Exercise requirements =>
Please transcribe the data exactly, with nothing left out.

Stored data =>
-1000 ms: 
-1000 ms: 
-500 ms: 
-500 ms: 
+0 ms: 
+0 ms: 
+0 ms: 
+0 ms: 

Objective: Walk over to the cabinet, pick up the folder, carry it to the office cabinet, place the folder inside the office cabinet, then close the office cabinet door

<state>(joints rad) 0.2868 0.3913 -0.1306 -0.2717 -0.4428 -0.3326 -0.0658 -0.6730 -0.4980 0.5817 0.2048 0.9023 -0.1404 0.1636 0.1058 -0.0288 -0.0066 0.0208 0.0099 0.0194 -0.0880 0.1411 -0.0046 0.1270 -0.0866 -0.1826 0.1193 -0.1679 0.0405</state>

Response to the task =>
-1000 ms: 
-1000 ms: 
-500 ms: 
-500 ms: 
+0 ms: 
+0 ms: 
+0 ms: 
+0 ms: 

Objective: Walk over to the cabinet, pick up the folder, carry it to the office cabinet, place the folder inside the office cabinet, then close the office cabinet door

<state>(joints rad) 0.2868 0.3913 -0.1306 -0.2717 -0.4428 -0.3326 -0.0658 -0.6730 -0.4980 0.5817 0.2048 0.9023 -0.1404 0.1636 0.1058 -0.0288 -0.0066 0.0208 0.0099 0.0194 -0.0880 0.1411 -0.0046 0.1270 -0.0866 -0.1826 0.1193 -0.1679 0.0405</state>

The response to this exercise is now complete.